• **YOUR INSTRUCTIONS**:
Write the listing out again, all of it, word for word.

- - - - -

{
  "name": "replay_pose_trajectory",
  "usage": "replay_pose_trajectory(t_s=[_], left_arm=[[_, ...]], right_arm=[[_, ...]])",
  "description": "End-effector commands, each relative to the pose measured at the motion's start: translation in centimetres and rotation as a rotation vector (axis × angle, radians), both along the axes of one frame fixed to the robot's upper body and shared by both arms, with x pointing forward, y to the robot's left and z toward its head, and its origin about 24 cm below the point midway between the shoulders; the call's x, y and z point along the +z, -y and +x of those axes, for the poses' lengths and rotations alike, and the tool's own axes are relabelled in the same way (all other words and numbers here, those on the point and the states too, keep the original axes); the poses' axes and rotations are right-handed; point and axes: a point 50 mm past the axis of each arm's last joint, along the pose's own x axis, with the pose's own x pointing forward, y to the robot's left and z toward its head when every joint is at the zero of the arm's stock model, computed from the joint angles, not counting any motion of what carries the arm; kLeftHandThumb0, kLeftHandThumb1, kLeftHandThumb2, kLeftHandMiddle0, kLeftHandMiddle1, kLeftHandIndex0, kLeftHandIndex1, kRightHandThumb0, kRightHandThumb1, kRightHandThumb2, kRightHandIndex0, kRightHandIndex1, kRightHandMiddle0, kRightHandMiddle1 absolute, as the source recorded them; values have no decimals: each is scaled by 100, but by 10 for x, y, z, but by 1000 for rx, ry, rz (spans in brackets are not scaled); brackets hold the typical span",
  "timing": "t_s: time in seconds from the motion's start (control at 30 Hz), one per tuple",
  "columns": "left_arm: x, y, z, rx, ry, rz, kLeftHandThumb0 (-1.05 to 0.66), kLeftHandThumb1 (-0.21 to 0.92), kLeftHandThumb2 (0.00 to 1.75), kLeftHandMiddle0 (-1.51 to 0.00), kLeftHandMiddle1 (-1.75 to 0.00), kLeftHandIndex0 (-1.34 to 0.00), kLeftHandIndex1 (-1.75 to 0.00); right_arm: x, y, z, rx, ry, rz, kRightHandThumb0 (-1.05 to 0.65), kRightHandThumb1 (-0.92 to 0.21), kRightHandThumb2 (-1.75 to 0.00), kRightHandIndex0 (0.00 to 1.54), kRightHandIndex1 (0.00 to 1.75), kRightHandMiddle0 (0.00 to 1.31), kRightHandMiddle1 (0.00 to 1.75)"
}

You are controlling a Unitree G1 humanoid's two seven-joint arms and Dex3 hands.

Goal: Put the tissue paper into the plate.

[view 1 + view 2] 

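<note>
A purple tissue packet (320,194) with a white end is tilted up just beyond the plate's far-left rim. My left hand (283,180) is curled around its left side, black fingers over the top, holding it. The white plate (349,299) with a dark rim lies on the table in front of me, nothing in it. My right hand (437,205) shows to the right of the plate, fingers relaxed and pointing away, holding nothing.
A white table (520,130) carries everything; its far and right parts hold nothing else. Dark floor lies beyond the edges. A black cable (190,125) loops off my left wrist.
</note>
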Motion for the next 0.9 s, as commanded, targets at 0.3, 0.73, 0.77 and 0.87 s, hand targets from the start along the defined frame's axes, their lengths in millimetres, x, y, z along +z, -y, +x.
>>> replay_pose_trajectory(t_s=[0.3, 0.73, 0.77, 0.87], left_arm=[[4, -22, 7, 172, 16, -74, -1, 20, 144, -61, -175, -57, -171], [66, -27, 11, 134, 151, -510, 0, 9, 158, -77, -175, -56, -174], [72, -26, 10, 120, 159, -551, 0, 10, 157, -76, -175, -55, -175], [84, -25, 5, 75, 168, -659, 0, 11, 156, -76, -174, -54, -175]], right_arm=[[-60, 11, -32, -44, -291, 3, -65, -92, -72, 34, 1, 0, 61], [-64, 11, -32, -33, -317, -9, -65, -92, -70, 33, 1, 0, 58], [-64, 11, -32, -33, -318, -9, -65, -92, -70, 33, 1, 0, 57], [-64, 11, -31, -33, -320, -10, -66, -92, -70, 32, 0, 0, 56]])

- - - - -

• **RESPONSE TO THIS EXERCISE**:
{
  "name": "replay_pose_trajectory",
  "usage": "replay_pose_trajectory(t_s=[_], left_arm=[[_, ...]], right_arm=[[_, ...]])",
  "description": "End-effector commands, each relative to the pose measured at the motion's start: translation in centimetres and rotation as a rotation vector (axis × angle, radians), both along the axes of one frame fixed to the robot's upper body and shared by both arms, with x pointing forward, y to the robot's left and z toward its head, and its origin about 24 cm below the point midway between the shoulders; the call's x, y and z point along the +z, -y and +x of those axes, for the poses' lengths and rotations alike, and the tool's own axes are relabelled in the same way (all other words and numbers here, those on the point and the states too, keep the original axes); the poses' axes and rotations are right-handed; point and axes: a point 50 mm past the axis of each arm's last joint, along the pose's own x axis, with the pose's own x pointing forward, y to the robot's left and z toward its head when every joint is at the zero of the arm's stock model, computed from the joint angles, not counting any motion of what carries the arm; kLeftHandThumb0, kLeftHandThumb1, kLeftHandThumb2, kLeftHandMiddle0, kLeftHandMiddle1, kLeftHandIndex0, kLeftHandIndex1, kRightHandThumb0, kRightHandThumb1, kRightHandThumb2, kRightHandIndex0, kRightHandIndex1, kRightHandMiddle0, kRightHandMiddle1 absolute, as the source recorded them; values have no decimals: each is scaled by 100, but by 10 for x, y, z, but by 1000 for rx, ry, rz (spans in brackets are not scaled); brackets hold the typical span",
  "timing": "t_s: time in seconds from the motion's start (control at 30 Hz), one per tuple",
  "columns": "left_arm: x, y, z, rx, ry, rz, kLeftHandThumb0 (-1.05 to 0.66), kLeftHandThumb1 (-0.21 to 0.92), kLeftHandThumb2 (0.00 to 1.75), kLeftHandMiddle0 (-1.51 to 0.00), kLeftHandMiddle1 (-1.75 to 0.00), kLeftHandIndex0 (-1.34 to 0.00), kLeftHandIndex1 (-1.75 to 0.00); right_arm: x, y, z, rx, ry, rz, kRightHandThumb0 (-1.05 to 0.65), kRightHandThumb1 (-0.92 to 0.21), kRightHandThumb2 (-1.75 to 0.00), kRightHandIndex0 (0.00 to 1.54), kRightHandIndex1 (0.00 to 1.75), kRightHandMiddle0 (0.00 to 1.31), kRightHandMiddle1 (0.00 to 1.75)"
}

You are controlling a Unitree G1 humanoid's two seven-joint arms and Dex3 hands.

Goal: Put the tissue paper into the plate.

[view 1 + view 2] 

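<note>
A purple tissue packet (320,194) with a white end is tilted up just beyond the plate's far-left rim. My left hand (283,180) is curled around its left side, black fingers over the top, holding it. The white plate (349,299) with a dark rim lies on the table in front of me, nothing in it. My right hand (437,205) shows to the right of the plate, fingers relaxed and pointing away, holding nothing.
A white table (520,130) carries everything; its far and right parts hold nothing else. Dark floor lies beyond the edges. A black cable (190,125) loops off my left wrist.
</note>
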Motion for the next 0.9 s, as commanded, targets at 0.3, 0.73, 0.77 and 0.87 s, hand targets from the start along the defined frame's axes, their lengths in millimetres, x, y, z along +z, -y, +x.
>>> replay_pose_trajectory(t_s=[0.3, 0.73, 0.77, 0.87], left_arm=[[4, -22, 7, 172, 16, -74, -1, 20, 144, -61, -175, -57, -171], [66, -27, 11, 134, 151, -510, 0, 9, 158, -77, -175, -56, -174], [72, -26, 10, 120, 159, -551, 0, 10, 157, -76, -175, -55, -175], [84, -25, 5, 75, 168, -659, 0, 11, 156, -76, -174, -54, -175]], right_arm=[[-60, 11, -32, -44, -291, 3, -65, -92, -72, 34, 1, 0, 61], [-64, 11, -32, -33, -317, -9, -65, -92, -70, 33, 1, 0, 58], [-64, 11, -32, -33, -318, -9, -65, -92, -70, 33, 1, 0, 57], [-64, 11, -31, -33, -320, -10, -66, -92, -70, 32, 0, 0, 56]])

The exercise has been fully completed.